O tempo vai passando e as notícias sobre as relações aparentemente promíscuas entre cargos públicos e negócios privados, bem como acerca de abusos de poder, continuam a surgir a cada passo. Infelizmente atravessam toda a classe política. Já nem nos aflige saber que o actual primeiro-ministro era um dos homens de confiança daquele que tudo leva a crer que é um dos grandes corruptos da nossa história recente. Ou ler que no passado tivemos um Presidente da República bafejado pela sorte na compra e venda de acções da SLN.
As histórias são tantas, tão variadas e criativas que nos habituámos a conviver com este estado de coisas, como se de algo normal se tratasse. E o pior é que a falta de explicação inequívoca das diversas suspeitas que vêm a público, nos levam a colocar no mesmo saco os que de facto lá merecem estar e outros que nada fizeram de errado.
Quando eu era nova contavam-se muitas histórias verdadeiras sobre comportamentos de cidadãos que, ao serem chamados para cargos públicos, se desvinculavam, com prejuízo próprio, de investimentos ou posições que detinham para que em momento algum pudesse haver algum aproveitamento pessoal na sua nova situação. Tenho o privilégio de ter casos na família que ilustram esta postura honrada.
Hoje em dia infelizmente as histórias que se contam são em sentido contrário e por isso paga o justo pelo pecador e todos dizemos que a política “cheira mal”.
Como é possível chegarmos ao ponto de haver quem diga sem corar que faz sentido a Santa Casa da Misericórdia entrar no capital do Montepio? Por estas e por outras, veja-se o caso BES ou o Banif, também se diz que a Banca “cheira mal”.
Olhamos também para a Educação, e não estamos melhor: políticos com diplomas obtidos na secretaria em vez de ser pelo trabalho, estudo e avaliação dos resultados; professores despedidos porque a esquerda cortou os apoios às escolas que funcionavam bem e davam a resposta adequada à sua missão (não será corrupção mas arbitrariedade e descriminação, ou abuso de poder, o que também não abona a favor do sector); alunos a quem é recusado o cheque dentista porque estão no ensino privado (de novo a descriminação no seu melhor); conteúdos do programa escolar que servem apenas para divulgação de ideologias ao serviço de certos lobbies. Tenho pena mas a educação “cheira muito mal”.
E a protecção civil, co-responsável pelo drama por que passou o nosso país este Verão? Tinha à frente da ANPC alguém que foi nomeado apesar dos pareceres negativos e que segundo se diz (mais uma vez fica tudo no ar) foi escolhido porque era próximo do primeiro-ministro. Esse responsável, perante os acontecimentos dramáticos de Junho continuou agarrado ao lugar e só se demitiu na sequência da divulgação do relatório da comissão técnica independente.

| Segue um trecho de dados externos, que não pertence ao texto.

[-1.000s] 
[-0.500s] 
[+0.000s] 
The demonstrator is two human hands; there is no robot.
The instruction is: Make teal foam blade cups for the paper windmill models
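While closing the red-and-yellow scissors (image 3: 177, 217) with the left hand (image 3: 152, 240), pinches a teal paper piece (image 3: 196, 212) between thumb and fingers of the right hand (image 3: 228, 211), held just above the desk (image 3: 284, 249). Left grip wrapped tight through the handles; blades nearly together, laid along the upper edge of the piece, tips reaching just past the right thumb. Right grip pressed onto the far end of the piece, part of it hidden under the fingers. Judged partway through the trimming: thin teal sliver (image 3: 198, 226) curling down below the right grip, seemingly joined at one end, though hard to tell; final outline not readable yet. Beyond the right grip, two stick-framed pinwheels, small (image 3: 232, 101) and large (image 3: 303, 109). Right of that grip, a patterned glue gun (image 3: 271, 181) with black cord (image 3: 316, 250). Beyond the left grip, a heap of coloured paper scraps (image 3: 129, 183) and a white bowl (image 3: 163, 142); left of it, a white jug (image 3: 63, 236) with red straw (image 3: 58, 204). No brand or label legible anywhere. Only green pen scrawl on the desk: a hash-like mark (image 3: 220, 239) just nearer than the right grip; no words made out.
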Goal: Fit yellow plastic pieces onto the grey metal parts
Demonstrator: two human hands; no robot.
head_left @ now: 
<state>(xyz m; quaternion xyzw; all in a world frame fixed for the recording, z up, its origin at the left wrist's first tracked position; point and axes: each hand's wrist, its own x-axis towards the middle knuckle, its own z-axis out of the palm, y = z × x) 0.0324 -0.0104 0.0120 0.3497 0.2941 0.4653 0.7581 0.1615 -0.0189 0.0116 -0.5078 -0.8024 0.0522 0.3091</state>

Não há dúvida que a protecção civil “cheira mal”.
E a saúde, a defesa…
Não estamos com problemas de olfacto. Estamos sim com um problema de apatia, conformismo ou desânimo, e nada parece valer a pena apesar do mau cheiro que se sente. Agrada-nos ouvir as notícias sobre as baixíssimas taxas de juro ou outros indicadores usados para dizer que tudo vai bem, porque mais uma vez ninguém quer ver debaixo do tapete. Ficamos todos na espuma dos acontecimentos, adormecidos e embalados.
Quem já leu textos meus sabe que me vou repetir, mas diz o povo que água mole em pedra dura tanto dá até que fura. O que quero repetir é que há caminhos alternativos. Se não temos um problema de olfacto é porque temos consciência que já cheira mal em todo o lado, e portanto é cada vez mais urgente mudar. E isso faz-se com a nossa exigência, com o nosso envolvimento, com participação cívica de todos. Faz-se com trabalho que pode parecer não servir para nada, mas será a alavanca da mudança. É que já somos muitos a quem “cheira mal”. E se forem cada vez mais a perder o acanhamento de o afirmar, faremos a diferença!
Recentemente fui ver o filme A Hora Mais Negra que mostra como a força do pensamento, do sentido de honra e de verdade de um povo foi motivador para que um homem enfrentasse os poderes políticos e escolhesse o mais difícil – o certo!
É nisto que acredito. Todos, valemos muito mais do que os poderes instalados, os lobbies e os manipuladores. Sejamos atentos, resilientes, confiantes e poderá haver mudança.